# Triton by World of Fred (Lian Li case)



## World of Fred (Apr 3, 2018)

Hey guys. I'm new to this forum. My name is Frederic and I'm a Canadian modder. I'll graduate in 3 weeks my BAC with a major in Finance. I'm currently doing a new project for the summer. First of all, the sponsors: *Watercool* and *Ballistix* are returning for this build; On the other end, *Lian-Li* and *Seasonic* are joining the fight.  On my previous builds, I was always prioritizing aesthetic over temperature. But for this one, with the help of the new Heatkiller's radiator and the great design of the Lian-Li case, I'm going to put more emphasis on the airflow to achieve the best performance of the radiator. This is why both radiators will be in intake and I'll have 3 fan exhausting the heat.

Before going further, I wanted to say a huge thank you to Snef, Duality92 and UFO Technologies. *Snef* is always helping me with my builds and he gave a great aesthetic idea for this build, it's always a pleasure talking to him. *Duality92* is also helping me with the build and if you need a special 3D bracket, he's your man. Shootout to *UFO Technologies* for the custom coolant, it's nice to have someone helping others achieve their dreams by doing custom colored coolant.

Like usual, I'm not a huge fan of over the top modding, I like to keep thing sober and classy. My theme for this build is black and steel with a touch of deep blue. I hope you'll enjoy this journey and my build:






*Build part list
Processor*: Threadripper 2nd gen
*Motherboard*: Gigabyte Designare series (I hope they will have one for the 2nd gen haha)
*RAM*: Ballistix
*SSD*: Crucial MX500 1Tb
*Video Card*: Not sure at the moment.
*Power Supply*: Seasonic Prime Ultra Titanium 750W
*Case*: Lian-Li PC-011 Dynamic
*Fan*: Lian-Li Bora RGB

*Watercool part list:
CPU Waterblock*: Heatkiller IV Pro
*GPU Waterblock*:  Heatkiller
*Reservoir*: Heatkiller Tube 200DDC
*Radiator*: Heatkiller 2x 360mm
*Tubing*: Bitspower 12mm acrylic
*Fitting*: Barrow 12mm silver
*Cooling*: UFO Technologies - Custom blue

If you don't know me, you can see my previous work here:
Octarine:



http://imgur.com/a/k4b07


and here, White Zenith:



http://imgur.com/a/ycUaQ

 .​


----------



## World of Fred (Apr 3, 2018)

First part of the build is here.

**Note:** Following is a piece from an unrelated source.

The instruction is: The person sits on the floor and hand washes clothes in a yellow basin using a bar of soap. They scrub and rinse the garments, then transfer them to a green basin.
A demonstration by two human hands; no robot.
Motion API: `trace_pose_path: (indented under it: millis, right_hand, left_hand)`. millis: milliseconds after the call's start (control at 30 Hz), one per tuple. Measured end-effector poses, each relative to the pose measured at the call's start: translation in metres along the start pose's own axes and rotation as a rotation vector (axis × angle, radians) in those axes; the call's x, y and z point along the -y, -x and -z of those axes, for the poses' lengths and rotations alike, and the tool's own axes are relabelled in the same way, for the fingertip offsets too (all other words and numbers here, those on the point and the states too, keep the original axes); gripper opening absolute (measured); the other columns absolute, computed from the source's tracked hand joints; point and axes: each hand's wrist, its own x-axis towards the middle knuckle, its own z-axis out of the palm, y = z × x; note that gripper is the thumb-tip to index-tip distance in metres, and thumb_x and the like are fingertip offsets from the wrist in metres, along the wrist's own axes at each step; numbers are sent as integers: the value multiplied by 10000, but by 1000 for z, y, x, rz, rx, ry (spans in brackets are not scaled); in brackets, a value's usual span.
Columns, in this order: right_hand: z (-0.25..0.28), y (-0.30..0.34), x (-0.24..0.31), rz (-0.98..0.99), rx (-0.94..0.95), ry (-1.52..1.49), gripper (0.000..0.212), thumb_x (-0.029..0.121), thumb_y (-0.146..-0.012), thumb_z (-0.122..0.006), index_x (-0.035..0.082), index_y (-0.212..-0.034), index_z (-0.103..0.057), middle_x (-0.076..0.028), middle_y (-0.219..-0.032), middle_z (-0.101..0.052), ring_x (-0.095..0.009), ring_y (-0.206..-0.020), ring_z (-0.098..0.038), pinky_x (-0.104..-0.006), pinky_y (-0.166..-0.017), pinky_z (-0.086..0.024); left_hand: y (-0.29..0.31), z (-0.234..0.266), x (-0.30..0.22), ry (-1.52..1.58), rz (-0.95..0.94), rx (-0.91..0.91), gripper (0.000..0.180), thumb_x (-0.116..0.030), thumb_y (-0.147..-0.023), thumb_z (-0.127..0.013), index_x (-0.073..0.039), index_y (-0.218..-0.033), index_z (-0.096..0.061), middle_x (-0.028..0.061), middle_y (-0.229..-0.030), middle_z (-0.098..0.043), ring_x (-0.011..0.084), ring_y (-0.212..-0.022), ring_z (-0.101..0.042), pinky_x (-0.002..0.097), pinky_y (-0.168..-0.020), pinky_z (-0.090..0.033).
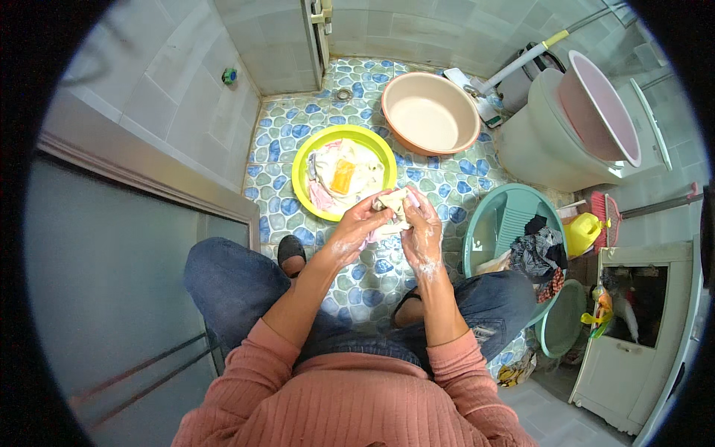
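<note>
Between my two hands I grip a bunched, wet cream-coloured cloth (390, 223), with a pink part of it hanging below. My left hand (359, 227) has its fingers closed on the cloth's left side. Closed on the right side of the same cloth is my right hand (422, 229). Soapy foam whitens both hands and wrists. Just beyond them stands a lime-green basin (299, 179) on the floor. Pale and pink wet laundry (363, 167) fills it, and an orange bar of soap (342, 176) lies on top.
A large peach basin (432, 112) sits farther back. To my right, a teal washboard tub (484, 223) holds dark and checked clothes (538, 249). Behind it are a yellow jug (582, 233), a white bin (532, 134) and a pink basin (596, 108). A door (126, 298) stands at left.
</note>
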Motion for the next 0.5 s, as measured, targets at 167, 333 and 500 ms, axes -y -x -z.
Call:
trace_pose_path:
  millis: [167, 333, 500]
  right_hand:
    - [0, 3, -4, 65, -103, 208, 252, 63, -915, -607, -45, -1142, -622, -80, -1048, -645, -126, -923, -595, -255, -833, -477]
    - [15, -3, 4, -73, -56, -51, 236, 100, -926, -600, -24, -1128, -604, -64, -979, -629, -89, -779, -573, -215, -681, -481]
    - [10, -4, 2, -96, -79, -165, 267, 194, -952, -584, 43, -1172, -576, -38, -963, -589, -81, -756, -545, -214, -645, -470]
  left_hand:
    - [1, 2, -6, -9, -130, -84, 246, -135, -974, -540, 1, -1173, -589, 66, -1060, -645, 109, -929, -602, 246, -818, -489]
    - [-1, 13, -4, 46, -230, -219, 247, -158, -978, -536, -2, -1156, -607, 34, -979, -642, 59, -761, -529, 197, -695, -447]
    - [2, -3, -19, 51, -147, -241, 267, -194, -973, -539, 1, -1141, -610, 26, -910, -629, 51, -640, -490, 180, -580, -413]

I'll use it for my gaming folder. Next pictures will be taken with my Camera.


----------



## World of Fred (Apr 10, 2018)

Coolant is here, thanks to UFO technlogies for the custom color!


----------



## World of Fred (Apr 19, 2018)

I received a little something from Ballistix this morning! The new Ballistix Tracer RGB!


----------



## World of Fred (Apr 28, 2018)

Hey, was really occupied recently finishing my major in finance and starting working full time this week. I should have more time for my project now. 

I had the chance to take more pictures of the ram, took around 30 pictures, but only 3 of them really stood out.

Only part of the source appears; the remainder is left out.